Even with progress like that made by the Waters team, the battle against CF is just beginning. And good beginnings often involve taking intelligent risks. Dr. Greg Fink, a leading neuroscientist and MSU professor of pharmacology and toxicology, explained: “The importance of private giving is in the quest to obtain federal grant support. HFC has always been extremely helpful, but it is far more important than ever today for two reasons.

“First, the committees that make decisions on federal funding are extremely conservative scientifically. Proposed studies have to be almost a ‘sure thing’ in order to be funded. As a consequence, truly novel and innovative ideas rarely make the cut. Private givers like HFC often see the potential in innovation and cutting-edge science and step up to support exciting new ideas at an early stage of development.

“Second, this particular pathway to discovery is even more important today as the competition for federal biomedical research funds has become extremely tight. This is due in part to general economic issues and in part to some reordering of research priorities within the National Institutes of Health.”

Dr. Fink said HFC’s generous giving is crucial: “The bottom line is that informed private giving by key organizations like Hunt for a Cure is now an essential part of the modern biomedical research enterprise that we all depend on to produce improvements in human health and disease management.”

Pete Odland founded Hunt for a Cure in 2001 in honor of his four-year-old son, Dylan, who has cystic fibrosis. When Pete learned of Dylan’s disease, he knew he had to join the search for a cure. One day while sitting in his tree stand, he came up with the idea for HFC. Ever since, HFC has demonstrated its commitment to raising awareness and research funds to find a cure for CF.

Other current MSU research on CF

A number of crucial projects are ongoing as MSU develops its partnership with HFC and advances its role as a leader in basic health sciences research. Two HFC-supported projects are.

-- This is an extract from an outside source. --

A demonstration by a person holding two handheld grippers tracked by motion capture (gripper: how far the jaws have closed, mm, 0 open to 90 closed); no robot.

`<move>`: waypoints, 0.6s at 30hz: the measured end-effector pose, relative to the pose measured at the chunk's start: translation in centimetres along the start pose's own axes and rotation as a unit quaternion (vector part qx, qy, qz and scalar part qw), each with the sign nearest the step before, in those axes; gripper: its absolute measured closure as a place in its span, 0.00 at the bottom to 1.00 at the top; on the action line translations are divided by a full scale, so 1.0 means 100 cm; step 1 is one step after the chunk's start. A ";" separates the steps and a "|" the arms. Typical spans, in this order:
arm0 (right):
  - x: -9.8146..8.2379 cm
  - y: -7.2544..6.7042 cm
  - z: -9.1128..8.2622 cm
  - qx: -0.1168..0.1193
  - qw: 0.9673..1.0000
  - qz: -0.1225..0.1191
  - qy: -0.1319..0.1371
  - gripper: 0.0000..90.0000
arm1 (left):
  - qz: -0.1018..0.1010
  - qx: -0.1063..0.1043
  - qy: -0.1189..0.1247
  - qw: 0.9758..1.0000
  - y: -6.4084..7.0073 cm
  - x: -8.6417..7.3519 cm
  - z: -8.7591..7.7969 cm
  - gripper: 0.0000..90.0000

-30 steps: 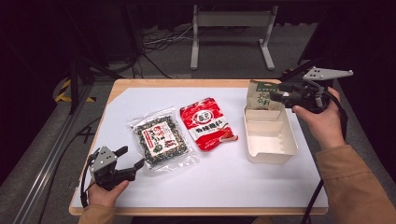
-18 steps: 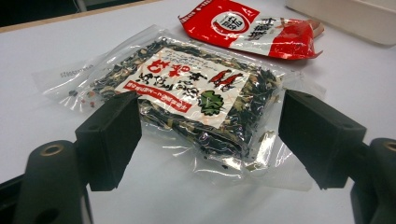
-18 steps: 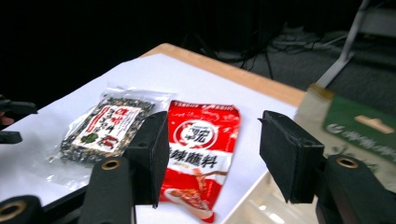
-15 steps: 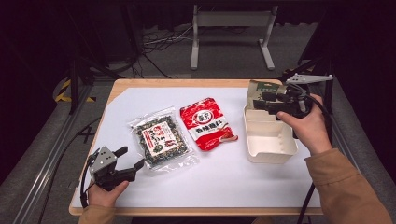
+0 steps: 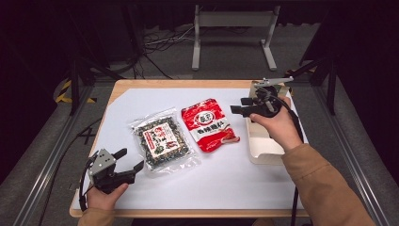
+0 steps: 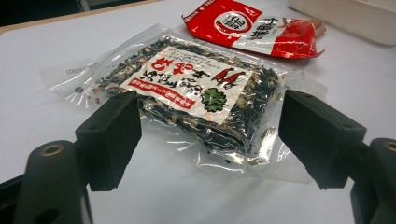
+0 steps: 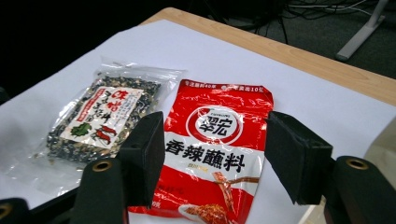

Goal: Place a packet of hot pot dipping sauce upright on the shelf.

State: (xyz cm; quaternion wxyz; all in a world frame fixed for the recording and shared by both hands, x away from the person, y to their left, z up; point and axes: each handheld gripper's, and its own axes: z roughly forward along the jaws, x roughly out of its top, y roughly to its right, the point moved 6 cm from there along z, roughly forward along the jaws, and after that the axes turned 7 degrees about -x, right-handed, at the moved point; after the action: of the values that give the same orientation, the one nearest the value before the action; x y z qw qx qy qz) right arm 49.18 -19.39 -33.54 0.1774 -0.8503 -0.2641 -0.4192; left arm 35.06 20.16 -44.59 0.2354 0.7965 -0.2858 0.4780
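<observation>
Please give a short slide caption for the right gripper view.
Open right tool aimed at the red sachet, clear spice bag beside it.

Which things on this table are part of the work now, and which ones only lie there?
In the work:
- red sachet, framed by the open right hand-held gripper
- white tray

Only lying there:
- clear packet of dark mix
- left hand-held gripper, open, idle
</observation>
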 end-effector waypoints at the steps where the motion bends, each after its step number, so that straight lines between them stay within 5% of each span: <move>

  • Causes of Lung Infections

    Dr. Martha Mulks, Department of Microbiology and Molecular Genetics

    Dr. Mulks studies serious lung infections. One of the worst is caused by the pathogen Burkholderia cenocepacia. The Mulks research group has identified several genes of this pathogen that play a role in infections in plant and nematode models. The MSU BEACON Center, an NSF Science and Technology Center, will fund a part of the study of how B. cenocepacia evolves within the lungs of CF patients. HFC gifts initiated this work, which will measure loss of genes and gene functions. The team will perform whole genome sequencing on isolates from patients who have been infected for over 25 years.

    CF and Diabetes

  • Dr. Dana Spence, Department of Chemistry

Dr. Spence’s group is studying diabetes, a disease closely associated with CF. Rather than working in the most common area of study, bacterial infections, the Spence group is investigating why people with CF have a high occurrence of diabetes. The team is studying the C-peptide molecule, a possible replacement therapy. HFC support has helped persuade government agencies and the pharmaceutical industry to invest in the study of C-peptide efficacy. Last September, the group presented new findings at the European Association for Studies on Diabetes in Vienna, Austria and has been invited to give an update in Stockholm this year. The group has applied to NIH for a four-year, seven-figure award.